Historically, comics and graphic novels have been popularly associated with male creators—and white male creators, at that—but the indie web comics community has come to allow a broader spectrum of artists to thrive. And like a lot of well-known indie comics creators, Sakugawa’s work is deeply engaged with her identity. Over Memorial Day weekend, a series of her drawings called “FASHION FORECASTS” will be featured at the Smithsonian Institute’s CROSSLINES, a culture lab on intersectionality. “Essentially, [I’m] using futuristic, utopian fashion design as a lens to explore Asian-American identity but also gender, sexuality, community, sustainability, spirituality, and future technology,” Sakugawa told me in an email.

Make no mistake, she’s a busy woman: I spoke to Sakugawa while she was preparing for the L.A. Times Book Festival. Alongside guest lectures at universities and personal side projects, she’s working on PRETTIER SMARTER BETTER, which she describes as a completely illustrated “DIY lifestyle book for young women” based on the how-to guides she used to do for WonderHowTo.

While the main character in “I’m In Friend-Love With You” may take the form of a one-eyed monster, Sakugawa readily acknowledges that the story is her own. “I feel like for most of my twenties, because I didn’t have such a high self-esteem, I always projected my needs, my desire to be understood and loved, onto other people,” Sakugawa told me. “I didn’t have a strong sense of self, and so it was this really long process where I learned more and more to really love myself and to empower myself and to really feel myself as a human being, as an artist.”

So why the monsters? “I think I needed that distance because if I made that exact same comic where I drew myself, a twentysomething college student, an Asian-American woman who had this friend-crush on this guy, I just would have been too self-conscious about drawing myself. It maybe would have been too painful in some ways,” she said.

But also, by using a “mutual template,” rather than a human character of a specific demographic profile, the story “gives other people the space to project their own experiences,” Sakugawa explained.
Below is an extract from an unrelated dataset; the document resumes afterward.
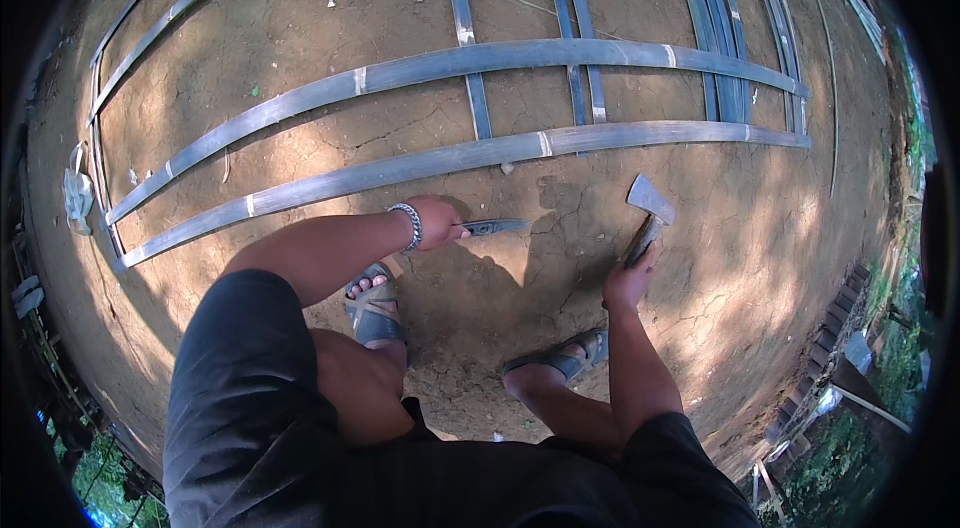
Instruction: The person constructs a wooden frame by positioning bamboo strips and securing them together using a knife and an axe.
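Cracked dirt floor is carrying grey strips, laid crosswise. Crumpled white plastic is lying near their left ends.

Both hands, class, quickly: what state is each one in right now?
Left hand: closed, holding a knife.
Right hand: closed, holding a hatchet by its handle.

A dark knife, tip rightward, and a dark-handled hatchet (its grey blade flares wide), head foremost, are held on the near side of the nearest bamboo slat, the hatchet by its right half.
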`<state>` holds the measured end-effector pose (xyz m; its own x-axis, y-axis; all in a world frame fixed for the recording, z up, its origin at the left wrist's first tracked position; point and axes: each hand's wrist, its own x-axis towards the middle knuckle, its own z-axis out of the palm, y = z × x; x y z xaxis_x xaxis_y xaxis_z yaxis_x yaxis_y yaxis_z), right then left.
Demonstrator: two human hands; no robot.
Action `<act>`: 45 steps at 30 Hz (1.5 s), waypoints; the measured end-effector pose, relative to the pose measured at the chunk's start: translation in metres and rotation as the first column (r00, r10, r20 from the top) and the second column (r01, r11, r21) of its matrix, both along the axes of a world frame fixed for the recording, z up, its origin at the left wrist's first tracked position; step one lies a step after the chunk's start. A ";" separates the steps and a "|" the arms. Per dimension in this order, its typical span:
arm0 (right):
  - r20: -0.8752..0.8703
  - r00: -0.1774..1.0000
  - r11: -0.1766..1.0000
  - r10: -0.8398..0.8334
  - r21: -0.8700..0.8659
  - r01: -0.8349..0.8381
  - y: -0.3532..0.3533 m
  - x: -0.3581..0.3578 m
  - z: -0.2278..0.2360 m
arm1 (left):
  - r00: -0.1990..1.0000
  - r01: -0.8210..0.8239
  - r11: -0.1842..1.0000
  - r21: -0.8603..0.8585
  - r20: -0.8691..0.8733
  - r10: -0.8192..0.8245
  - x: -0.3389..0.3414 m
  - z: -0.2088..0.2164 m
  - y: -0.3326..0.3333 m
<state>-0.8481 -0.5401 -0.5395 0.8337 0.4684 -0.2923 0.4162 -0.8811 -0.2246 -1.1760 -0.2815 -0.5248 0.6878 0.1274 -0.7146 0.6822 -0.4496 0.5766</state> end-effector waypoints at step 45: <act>-0.805 0.587 0.796 -0.086 0.298 0.526 0.070 -0.143 0.015 | 0.872 0.101 0.978 0.184 0.458 -0.176 0.060 -0.028 -0.006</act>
As a self-help book author, Sakugawa practices what she preaches. She makes sure to meditate daily, so rest assured that the meditation techniques described in her book There Is No Right Way to Meditate have been tried and tested.
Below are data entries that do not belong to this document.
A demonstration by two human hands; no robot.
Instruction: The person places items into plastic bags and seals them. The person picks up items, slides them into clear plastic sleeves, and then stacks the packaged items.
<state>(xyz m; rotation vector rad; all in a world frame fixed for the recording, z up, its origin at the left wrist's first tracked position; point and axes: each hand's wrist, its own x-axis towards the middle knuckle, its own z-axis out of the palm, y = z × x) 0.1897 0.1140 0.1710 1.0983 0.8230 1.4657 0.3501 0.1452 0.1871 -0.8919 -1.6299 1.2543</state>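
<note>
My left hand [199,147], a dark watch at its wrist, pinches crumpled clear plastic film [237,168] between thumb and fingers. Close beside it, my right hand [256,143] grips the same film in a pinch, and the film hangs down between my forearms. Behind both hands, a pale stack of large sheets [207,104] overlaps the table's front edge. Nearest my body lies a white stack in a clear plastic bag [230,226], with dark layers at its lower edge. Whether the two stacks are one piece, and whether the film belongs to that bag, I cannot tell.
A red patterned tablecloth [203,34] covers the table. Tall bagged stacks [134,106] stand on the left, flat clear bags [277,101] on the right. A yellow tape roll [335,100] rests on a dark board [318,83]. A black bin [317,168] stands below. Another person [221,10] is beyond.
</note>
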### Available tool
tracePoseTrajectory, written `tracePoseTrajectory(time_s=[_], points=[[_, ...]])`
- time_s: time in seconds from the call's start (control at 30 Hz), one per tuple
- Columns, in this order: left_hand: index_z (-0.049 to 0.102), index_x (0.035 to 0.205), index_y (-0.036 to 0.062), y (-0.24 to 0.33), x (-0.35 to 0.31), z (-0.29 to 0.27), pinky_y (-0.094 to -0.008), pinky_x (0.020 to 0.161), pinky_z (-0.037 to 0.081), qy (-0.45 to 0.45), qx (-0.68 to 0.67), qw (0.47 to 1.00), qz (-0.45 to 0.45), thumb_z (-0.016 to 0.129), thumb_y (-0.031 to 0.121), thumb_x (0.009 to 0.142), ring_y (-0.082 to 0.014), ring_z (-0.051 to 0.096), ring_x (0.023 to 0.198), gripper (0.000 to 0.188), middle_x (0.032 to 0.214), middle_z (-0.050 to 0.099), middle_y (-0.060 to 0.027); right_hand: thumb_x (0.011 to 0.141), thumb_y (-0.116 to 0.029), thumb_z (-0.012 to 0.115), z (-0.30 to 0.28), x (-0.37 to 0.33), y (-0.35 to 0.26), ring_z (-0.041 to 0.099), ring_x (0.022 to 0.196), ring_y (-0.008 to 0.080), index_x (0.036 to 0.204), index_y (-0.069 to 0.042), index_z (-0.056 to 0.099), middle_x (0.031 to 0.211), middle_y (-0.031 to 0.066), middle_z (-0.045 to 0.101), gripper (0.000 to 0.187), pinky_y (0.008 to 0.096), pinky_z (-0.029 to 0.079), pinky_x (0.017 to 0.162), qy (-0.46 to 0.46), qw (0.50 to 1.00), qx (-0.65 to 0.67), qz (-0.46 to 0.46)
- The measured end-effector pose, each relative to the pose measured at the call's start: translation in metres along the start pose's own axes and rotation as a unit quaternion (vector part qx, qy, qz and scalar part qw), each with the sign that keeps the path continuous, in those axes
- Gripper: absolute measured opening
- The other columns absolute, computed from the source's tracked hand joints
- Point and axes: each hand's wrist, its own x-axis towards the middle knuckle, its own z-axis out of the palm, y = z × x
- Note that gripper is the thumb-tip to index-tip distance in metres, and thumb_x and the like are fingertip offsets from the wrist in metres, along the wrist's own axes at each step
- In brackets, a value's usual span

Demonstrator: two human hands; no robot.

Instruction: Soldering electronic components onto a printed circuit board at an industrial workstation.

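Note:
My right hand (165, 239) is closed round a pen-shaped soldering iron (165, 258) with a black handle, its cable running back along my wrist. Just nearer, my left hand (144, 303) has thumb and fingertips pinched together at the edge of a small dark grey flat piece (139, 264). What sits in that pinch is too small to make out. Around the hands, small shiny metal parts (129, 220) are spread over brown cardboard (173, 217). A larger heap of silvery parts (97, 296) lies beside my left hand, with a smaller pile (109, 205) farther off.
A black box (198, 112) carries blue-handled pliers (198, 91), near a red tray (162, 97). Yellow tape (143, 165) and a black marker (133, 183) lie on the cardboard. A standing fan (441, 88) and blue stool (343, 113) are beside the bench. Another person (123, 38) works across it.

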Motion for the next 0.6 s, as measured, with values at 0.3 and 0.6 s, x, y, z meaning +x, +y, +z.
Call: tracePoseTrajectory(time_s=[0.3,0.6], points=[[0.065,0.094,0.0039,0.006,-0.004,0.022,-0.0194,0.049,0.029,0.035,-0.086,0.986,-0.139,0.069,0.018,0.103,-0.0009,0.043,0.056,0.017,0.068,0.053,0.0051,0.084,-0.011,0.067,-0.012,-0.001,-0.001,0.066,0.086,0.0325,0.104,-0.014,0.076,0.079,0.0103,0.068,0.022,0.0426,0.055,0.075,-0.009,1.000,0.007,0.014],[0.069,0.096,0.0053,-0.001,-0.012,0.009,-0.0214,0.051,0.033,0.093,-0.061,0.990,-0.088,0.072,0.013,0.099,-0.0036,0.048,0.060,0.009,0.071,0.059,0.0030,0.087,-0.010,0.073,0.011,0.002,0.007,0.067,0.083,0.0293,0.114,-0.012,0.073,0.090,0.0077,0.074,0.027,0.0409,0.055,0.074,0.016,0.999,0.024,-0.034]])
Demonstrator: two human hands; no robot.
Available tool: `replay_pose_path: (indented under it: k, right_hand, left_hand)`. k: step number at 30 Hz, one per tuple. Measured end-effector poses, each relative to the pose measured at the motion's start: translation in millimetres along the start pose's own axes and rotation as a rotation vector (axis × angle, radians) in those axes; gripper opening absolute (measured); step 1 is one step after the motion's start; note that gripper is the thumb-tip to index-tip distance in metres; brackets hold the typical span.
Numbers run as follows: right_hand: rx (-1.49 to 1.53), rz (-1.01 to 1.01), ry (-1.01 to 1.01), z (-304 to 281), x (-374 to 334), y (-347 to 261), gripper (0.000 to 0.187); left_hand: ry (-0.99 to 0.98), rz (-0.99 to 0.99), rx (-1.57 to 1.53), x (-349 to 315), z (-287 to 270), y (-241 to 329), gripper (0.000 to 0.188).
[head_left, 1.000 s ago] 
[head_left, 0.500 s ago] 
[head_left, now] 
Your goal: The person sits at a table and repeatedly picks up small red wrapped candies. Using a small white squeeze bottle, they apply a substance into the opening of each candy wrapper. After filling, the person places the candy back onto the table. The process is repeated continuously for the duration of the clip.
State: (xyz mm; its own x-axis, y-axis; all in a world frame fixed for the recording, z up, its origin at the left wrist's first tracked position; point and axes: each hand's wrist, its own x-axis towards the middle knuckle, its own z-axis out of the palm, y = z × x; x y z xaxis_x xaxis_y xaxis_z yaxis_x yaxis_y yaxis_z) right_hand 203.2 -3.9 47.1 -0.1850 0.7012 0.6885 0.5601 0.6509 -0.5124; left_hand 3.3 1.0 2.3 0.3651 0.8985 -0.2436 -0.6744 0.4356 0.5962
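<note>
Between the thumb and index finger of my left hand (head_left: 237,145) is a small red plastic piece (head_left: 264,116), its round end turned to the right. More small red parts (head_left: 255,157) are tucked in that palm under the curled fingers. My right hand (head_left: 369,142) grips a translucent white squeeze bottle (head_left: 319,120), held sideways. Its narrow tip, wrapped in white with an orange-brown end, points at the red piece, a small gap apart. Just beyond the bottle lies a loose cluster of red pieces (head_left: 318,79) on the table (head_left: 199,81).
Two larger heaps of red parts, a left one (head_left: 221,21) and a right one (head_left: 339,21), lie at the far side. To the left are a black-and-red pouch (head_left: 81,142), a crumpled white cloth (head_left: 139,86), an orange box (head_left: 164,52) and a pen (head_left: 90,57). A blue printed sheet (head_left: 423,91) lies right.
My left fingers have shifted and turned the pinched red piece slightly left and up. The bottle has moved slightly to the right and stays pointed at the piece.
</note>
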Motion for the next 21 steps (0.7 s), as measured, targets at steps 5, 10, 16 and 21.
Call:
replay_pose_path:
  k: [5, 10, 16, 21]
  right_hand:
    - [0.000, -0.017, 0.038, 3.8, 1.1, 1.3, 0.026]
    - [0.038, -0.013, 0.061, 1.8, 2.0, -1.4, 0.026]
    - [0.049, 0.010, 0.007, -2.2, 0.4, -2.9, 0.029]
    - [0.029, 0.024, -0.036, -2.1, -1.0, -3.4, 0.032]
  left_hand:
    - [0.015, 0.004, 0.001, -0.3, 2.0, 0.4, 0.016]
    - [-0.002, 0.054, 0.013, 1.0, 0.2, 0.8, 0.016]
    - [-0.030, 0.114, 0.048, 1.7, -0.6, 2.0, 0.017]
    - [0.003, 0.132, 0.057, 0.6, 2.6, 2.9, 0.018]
“I just finally realized that if I don’t meditate in the morning, it really throws off the rest of my day, so it’s a grounding practice that I just absolutely have to do. I see it as brushing my teeth or taking a shower,” she said.
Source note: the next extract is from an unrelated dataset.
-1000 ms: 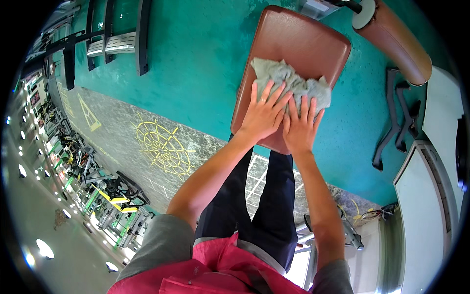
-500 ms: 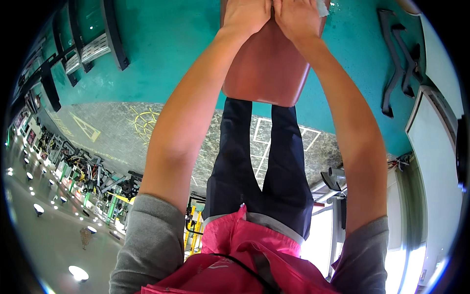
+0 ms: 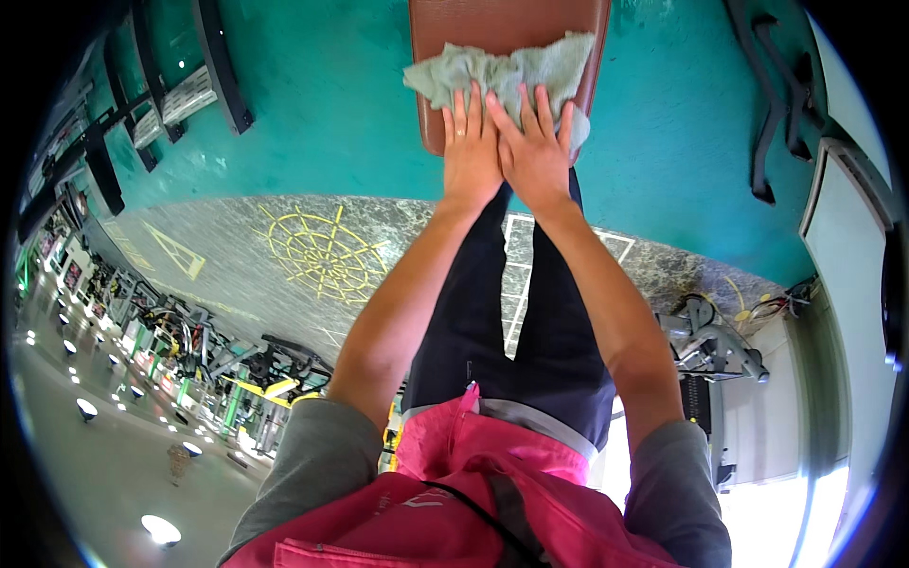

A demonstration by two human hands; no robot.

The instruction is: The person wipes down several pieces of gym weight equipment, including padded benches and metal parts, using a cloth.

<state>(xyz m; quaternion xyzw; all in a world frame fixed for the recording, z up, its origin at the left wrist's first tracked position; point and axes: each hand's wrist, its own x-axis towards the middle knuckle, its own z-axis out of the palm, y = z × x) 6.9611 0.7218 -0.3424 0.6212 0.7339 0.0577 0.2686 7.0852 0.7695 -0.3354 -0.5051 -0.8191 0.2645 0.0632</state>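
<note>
Left hand, right hand on grey cloth; fingers slightly spread; brown pad beneath; pink garment, white print

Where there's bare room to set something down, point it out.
Free: the green floor between the brown pad and the dark frame at left; more between pad and black bent bars at right; the pad's strip beyond the cloth. Crowded: the pad's near end, with cloth, left hand and right hand.
</note>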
Looking at her work as a whole, I wonder if that’s why the rhythm of her comics allows for space and blankness, with beats that encourage the reader to take a moment. “I think the idea of space is really important to me, whether it’s a literal blank space in a drawing or a silent space where dialogue or action isn’t really happening,” she said. “…[Otherwise] you’re telling viewers what to say and feel, which I think gives people a disconnect.”

Sakugawa has also come to understand the importance of creating space for herself—on Instagram, she’s taken to sharing less “polished” one-panel comics, guided by her intuition.

“If the work is honest, whether or not it’s ‘perfect,’ then it’s already done,” she said.

But in spite of—or maybe because of—her tendency towards introspection, she’s not one to act like she’s done growing. Far from it. A screenwriter friend recently told her about an exercise that author Danielle LaPorte once described at a writing conference: Your profession is one thing, but what is your “true business?” This question led to a personal revelation for Sakugawa.

“Even though I tell people ‘I’m a comics artist, I’m an illustrator,’ really what I love doing is being a mindful healer,” she said. “Whether it’s through stories or through self-help books, I love giving people the space to be fully present in whatever they are reading from me… being fully present to find their own inner strength and space to heal themselves.”